■ **HOW TO COMPLETE THIS TASK**:
Among these entries, how many lines have the string "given" in them? Only the number is needed.

■ **RECORDS TO PROCESS**:
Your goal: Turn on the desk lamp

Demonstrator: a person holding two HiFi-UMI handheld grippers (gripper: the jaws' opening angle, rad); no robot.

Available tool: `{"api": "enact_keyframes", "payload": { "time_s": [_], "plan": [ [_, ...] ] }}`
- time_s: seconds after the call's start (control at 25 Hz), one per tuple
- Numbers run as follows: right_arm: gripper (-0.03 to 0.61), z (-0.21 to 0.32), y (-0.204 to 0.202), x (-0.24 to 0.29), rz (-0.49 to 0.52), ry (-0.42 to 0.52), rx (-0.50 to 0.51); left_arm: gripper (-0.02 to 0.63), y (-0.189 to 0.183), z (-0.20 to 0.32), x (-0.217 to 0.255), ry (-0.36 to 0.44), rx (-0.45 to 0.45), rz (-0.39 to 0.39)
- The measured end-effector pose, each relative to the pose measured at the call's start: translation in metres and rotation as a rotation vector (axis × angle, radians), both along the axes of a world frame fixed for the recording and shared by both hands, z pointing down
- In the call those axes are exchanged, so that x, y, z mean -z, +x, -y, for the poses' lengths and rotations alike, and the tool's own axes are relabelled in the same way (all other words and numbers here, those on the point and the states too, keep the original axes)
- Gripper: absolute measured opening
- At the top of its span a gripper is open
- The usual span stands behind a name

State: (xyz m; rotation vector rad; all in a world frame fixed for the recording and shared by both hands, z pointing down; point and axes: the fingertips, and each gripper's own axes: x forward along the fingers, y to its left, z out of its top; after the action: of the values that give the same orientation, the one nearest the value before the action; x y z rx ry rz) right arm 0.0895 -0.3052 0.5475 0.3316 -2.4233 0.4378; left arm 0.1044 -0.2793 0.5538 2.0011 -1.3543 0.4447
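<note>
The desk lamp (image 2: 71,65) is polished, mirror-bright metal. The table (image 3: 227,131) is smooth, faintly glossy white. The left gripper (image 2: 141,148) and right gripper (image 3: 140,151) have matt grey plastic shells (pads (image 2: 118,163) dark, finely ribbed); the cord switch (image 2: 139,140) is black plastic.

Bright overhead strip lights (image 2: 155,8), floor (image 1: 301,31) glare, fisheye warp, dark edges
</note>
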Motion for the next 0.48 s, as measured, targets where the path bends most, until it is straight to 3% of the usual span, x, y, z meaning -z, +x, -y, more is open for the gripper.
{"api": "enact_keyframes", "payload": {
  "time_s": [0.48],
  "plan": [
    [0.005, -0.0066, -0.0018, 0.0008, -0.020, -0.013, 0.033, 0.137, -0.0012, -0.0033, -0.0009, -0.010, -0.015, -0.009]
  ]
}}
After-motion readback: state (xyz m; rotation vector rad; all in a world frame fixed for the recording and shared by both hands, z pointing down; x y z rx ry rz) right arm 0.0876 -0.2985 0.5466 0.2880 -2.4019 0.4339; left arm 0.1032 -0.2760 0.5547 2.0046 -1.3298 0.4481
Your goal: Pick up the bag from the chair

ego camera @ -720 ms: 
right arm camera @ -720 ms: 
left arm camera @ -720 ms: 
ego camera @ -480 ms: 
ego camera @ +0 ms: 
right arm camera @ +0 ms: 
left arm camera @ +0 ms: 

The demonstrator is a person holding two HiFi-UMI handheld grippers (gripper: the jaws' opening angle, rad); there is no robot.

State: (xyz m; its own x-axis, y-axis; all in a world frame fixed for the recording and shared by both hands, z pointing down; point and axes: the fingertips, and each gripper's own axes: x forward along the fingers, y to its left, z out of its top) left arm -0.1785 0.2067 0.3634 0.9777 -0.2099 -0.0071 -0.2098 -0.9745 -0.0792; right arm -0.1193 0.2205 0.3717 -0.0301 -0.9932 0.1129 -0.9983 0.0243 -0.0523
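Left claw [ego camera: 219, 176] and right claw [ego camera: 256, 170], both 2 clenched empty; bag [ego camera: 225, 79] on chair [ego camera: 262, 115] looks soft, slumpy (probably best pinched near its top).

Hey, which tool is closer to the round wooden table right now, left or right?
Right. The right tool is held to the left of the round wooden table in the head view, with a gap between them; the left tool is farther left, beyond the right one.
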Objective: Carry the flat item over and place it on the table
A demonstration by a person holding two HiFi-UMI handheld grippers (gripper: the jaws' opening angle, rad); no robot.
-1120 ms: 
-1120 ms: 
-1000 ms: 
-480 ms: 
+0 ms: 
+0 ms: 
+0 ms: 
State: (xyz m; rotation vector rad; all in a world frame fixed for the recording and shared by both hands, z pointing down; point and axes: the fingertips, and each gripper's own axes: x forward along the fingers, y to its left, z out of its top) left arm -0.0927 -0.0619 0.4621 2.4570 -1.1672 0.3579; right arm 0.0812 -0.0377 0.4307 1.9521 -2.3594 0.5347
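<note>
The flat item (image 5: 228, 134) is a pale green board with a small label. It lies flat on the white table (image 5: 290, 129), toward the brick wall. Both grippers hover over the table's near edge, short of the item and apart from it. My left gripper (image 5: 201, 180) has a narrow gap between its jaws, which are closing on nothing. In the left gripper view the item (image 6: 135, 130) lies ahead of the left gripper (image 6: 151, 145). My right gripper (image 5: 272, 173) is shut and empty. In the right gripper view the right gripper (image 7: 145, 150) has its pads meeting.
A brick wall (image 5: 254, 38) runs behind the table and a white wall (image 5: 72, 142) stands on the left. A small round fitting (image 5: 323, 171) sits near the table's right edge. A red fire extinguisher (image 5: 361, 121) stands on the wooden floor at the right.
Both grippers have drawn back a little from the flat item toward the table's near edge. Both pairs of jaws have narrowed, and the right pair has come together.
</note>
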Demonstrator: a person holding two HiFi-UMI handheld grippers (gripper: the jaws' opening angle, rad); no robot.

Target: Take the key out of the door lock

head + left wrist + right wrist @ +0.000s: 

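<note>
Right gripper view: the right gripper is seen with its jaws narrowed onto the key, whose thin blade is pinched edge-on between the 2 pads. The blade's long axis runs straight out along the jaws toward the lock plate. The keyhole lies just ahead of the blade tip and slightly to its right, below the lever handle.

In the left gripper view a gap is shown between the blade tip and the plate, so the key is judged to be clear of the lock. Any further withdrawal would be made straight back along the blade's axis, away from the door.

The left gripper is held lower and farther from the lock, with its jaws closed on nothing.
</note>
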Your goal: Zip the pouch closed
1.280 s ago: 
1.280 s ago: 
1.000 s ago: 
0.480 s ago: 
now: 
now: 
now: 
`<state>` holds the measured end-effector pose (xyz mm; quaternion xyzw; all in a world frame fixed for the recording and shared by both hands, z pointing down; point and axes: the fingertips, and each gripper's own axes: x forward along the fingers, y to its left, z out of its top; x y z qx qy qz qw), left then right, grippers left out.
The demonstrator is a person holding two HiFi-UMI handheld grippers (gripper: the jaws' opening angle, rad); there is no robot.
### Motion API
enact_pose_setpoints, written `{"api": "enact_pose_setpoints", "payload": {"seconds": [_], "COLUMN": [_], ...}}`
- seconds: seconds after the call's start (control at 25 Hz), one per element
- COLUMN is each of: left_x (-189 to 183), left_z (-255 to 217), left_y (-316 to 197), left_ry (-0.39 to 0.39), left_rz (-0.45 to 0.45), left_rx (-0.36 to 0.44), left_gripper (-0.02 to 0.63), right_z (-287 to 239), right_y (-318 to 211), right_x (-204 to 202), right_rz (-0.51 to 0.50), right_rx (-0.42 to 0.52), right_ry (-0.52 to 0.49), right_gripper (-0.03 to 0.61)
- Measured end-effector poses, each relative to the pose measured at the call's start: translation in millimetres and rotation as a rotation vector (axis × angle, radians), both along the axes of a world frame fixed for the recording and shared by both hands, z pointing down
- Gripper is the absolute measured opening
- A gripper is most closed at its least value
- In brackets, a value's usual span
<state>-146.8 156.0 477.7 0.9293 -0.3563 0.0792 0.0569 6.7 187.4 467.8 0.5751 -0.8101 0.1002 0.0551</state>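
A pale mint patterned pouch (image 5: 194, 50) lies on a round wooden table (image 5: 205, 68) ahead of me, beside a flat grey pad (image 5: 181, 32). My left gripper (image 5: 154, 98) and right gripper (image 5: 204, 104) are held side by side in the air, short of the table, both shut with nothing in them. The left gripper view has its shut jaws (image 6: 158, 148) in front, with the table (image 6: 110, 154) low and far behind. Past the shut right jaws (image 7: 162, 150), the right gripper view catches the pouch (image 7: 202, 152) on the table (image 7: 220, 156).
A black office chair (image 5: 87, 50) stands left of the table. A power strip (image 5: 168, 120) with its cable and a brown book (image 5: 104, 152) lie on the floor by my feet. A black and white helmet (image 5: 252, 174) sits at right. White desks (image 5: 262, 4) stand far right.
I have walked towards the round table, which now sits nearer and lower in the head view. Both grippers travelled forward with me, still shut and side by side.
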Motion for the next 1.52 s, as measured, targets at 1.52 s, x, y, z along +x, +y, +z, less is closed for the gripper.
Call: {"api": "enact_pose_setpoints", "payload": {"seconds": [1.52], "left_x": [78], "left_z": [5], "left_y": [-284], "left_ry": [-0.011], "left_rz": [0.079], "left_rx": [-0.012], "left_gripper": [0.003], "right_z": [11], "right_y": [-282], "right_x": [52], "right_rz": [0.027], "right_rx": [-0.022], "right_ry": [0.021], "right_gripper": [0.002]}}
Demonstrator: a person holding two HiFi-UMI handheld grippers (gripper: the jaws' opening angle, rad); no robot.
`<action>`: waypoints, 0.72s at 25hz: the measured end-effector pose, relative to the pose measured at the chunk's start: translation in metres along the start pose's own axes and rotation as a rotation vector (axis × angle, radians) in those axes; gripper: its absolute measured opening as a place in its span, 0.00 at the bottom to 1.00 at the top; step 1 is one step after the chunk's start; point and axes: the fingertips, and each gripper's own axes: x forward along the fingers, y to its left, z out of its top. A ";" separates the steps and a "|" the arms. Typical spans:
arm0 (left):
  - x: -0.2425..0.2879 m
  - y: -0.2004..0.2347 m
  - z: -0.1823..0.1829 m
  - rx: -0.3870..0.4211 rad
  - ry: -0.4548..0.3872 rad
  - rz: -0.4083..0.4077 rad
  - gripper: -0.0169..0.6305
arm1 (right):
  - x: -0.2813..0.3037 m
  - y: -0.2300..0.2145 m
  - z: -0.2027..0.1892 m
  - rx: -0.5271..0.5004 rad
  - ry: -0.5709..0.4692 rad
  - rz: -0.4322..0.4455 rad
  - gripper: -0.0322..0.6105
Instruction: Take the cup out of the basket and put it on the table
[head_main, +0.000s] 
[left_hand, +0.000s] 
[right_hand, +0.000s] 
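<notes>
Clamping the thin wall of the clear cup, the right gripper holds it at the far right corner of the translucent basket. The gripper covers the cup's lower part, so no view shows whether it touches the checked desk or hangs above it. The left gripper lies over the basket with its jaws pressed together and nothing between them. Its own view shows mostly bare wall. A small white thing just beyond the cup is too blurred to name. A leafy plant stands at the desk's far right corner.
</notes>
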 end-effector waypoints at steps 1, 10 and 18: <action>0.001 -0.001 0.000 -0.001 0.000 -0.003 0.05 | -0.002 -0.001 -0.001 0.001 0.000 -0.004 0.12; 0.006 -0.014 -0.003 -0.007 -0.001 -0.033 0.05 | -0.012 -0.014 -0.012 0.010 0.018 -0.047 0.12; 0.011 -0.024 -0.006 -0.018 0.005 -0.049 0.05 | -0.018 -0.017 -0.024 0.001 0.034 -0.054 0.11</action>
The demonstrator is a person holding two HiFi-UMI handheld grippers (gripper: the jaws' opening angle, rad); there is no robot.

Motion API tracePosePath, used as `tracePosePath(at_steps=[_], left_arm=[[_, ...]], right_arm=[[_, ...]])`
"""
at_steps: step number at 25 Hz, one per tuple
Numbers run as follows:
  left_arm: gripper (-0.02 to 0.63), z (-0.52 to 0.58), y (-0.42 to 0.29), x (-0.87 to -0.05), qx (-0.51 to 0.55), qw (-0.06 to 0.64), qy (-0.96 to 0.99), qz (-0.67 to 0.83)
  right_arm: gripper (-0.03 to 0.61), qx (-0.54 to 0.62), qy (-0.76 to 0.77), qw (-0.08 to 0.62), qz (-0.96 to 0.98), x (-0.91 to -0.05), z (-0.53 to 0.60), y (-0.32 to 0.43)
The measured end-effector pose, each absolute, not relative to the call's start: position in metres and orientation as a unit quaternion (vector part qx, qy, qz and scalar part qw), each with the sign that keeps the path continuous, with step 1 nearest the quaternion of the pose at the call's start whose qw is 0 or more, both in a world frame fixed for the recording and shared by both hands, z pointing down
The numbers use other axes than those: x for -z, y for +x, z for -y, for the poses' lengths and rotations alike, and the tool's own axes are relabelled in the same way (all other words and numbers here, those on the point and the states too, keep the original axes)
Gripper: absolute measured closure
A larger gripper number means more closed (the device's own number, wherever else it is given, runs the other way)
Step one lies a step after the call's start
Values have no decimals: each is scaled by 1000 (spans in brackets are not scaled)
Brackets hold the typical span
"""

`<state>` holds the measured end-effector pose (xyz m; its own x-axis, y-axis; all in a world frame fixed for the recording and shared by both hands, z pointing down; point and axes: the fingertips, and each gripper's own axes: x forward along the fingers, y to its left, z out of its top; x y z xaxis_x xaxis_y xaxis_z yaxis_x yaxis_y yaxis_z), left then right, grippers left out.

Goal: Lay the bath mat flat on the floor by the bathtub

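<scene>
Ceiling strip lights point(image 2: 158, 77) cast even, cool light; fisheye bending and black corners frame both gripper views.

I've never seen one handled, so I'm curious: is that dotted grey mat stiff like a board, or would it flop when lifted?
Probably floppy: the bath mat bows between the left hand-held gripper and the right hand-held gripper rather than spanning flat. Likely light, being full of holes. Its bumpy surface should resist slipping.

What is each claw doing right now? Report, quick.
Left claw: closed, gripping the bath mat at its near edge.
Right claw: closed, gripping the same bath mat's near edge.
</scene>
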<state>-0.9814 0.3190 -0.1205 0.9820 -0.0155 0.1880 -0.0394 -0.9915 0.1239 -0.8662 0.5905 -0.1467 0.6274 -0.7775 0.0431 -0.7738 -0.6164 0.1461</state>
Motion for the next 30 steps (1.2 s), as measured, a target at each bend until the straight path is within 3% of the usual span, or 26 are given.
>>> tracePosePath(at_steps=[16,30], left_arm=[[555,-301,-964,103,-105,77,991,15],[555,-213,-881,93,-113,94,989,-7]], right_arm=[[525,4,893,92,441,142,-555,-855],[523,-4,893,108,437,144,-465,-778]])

■ **ANSWER TO THIS EXERCISE**:
2